* **Prompt**
Output the data exactly, with every line intact.
# # #
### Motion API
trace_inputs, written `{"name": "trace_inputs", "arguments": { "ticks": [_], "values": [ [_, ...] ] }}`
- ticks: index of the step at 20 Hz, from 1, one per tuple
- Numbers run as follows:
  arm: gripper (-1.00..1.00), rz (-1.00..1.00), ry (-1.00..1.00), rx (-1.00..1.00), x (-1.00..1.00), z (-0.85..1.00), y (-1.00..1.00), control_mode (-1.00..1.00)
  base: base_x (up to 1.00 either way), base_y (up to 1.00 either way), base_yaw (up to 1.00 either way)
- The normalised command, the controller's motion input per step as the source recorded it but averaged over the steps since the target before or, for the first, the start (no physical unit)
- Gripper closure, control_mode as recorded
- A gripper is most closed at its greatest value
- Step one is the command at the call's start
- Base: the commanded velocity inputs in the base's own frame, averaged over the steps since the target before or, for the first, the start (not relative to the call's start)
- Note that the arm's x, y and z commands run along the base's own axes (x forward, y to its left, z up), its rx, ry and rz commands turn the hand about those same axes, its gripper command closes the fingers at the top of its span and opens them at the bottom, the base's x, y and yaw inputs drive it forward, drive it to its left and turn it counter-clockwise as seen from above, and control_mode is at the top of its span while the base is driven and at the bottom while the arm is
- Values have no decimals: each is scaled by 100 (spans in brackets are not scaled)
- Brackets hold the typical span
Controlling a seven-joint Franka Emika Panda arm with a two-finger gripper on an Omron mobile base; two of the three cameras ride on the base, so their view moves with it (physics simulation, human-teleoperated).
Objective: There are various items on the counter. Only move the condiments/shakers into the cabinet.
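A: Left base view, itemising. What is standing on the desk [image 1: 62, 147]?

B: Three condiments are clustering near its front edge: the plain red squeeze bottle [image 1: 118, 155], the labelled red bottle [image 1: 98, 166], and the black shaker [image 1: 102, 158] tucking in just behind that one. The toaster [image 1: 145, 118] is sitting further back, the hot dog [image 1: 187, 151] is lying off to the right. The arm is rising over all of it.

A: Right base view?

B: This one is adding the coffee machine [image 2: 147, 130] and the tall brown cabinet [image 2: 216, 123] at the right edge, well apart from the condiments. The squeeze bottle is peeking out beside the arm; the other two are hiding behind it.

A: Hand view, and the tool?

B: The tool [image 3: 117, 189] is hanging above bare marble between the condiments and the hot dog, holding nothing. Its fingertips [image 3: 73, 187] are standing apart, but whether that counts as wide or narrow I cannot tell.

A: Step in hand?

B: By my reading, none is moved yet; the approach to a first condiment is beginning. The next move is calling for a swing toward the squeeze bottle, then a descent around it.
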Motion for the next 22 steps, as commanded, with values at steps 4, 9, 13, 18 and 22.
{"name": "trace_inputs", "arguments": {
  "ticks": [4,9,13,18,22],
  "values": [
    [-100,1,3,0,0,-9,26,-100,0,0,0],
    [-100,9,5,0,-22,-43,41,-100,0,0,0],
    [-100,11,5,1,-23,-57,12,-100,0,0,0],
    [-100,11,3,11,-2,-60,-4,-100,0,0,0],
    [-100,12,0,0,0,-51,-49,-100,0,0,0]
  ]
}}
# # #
* **Solved exercise**
### Motion API
trace_inputs, written `{"name": "trace_inputs", "arguments": { "ticks": [_], "values": [ [_, ...] ] }}`
- ticks: index of the step at 20 Hz, from 1, one per tuple
- Numbers run as follows:
  arm: gripper (-1.00..1.00), rz (-1.00..1.00), ry (-1.00..1.00), rx (-1.00..1.00), x (-1.00..1.00), z (-0.85..1.00), y (-1.00..1.00), control_mode (-1.00..1.00)
  base: base_x (up to 1.00 either way), base_y (up to 1.00 either way), base_yaw (up to 1.00 either way)
- The normalised command, the controller's motion input per step as the source recorded it but averaged over the steps since the target before or, for the first, the start (no physical unit)
- Gripper closure, control_mode as recorded
- A gripper is most closed at its greatest value
- Step one is the command at the call's start
- Base: the commanded velocity inputs in the base's own frame, averaged over the steps since the target before or, for the first, the start (not relative to the call's start)
- Note that the arm's x, y and z commands run along the base's own axes (x forward, y to its left, z up), its rx, ry and rz commands turn the hand about those same axes, its gripper command closes the fingers at the top of its span and opens them at the bottom, the base's x, y and yaw inputs drive it forward, drive it to its left and turn it counter-clockwise as seen from above, and control_mode is at the top of its span while the base is driven and at the bottom while the arm is
- Values have no decimals: each is scaled by 100 (spans in brackets are not scaled)
- Brackets hold the typical span
Controlling a seven-joint Franka Emika Panda arm with a two-finger gripper on an Omron mobile base; two of the three cameras ride on the base, so their view moves with it (physics simulation, human-teleoperated).
Objective: There are various items on the counter. Only move the condiments/shakers into the cabinet.
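A: Left base view, itemising. What is standing on the desk [image 1: 62, 147]?

B: Three condiments are clustering near its front edge: the plain red squeeze bottle [image 1: 118, 155], the labelled red bottle [image 1: 98, 166], and the black shaker [image 1: 102, 158] tucking in just behind that one. The toaster [image 1: 145, 118] is sitting further back, the hot dog [image 1: 187, 151] is lying off to the right. The arm is rising over all of it.

A: Right base view?

B: This one is adding the coffee machine [image 2: 147, 130] and the tall brown cabinet [image 2: 216, 123] at the right edge, well apart from the condiments. The squeeze bottle is peeking out beside the arm; the other two are hiding behind it.

A: Hand view, and the tool?

B: The tool [image 3: 117, 189] is hanging above bare marble between the condiments and the hot dog, holding nothing. Its fingertips [image 3: 73, 187] are standing apart, but whether that counts as wide or narrow I cannot tell.

A: Step in hand?

B: By my reading, none is moved yet; the approach to a first condiment is beginning. The next move is calling for a swing toward the squeeze bottle, then a descent around it.
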Motion for the next 22 steps, as commanded, with values at steps 4, 9, 13, 18 and 22.
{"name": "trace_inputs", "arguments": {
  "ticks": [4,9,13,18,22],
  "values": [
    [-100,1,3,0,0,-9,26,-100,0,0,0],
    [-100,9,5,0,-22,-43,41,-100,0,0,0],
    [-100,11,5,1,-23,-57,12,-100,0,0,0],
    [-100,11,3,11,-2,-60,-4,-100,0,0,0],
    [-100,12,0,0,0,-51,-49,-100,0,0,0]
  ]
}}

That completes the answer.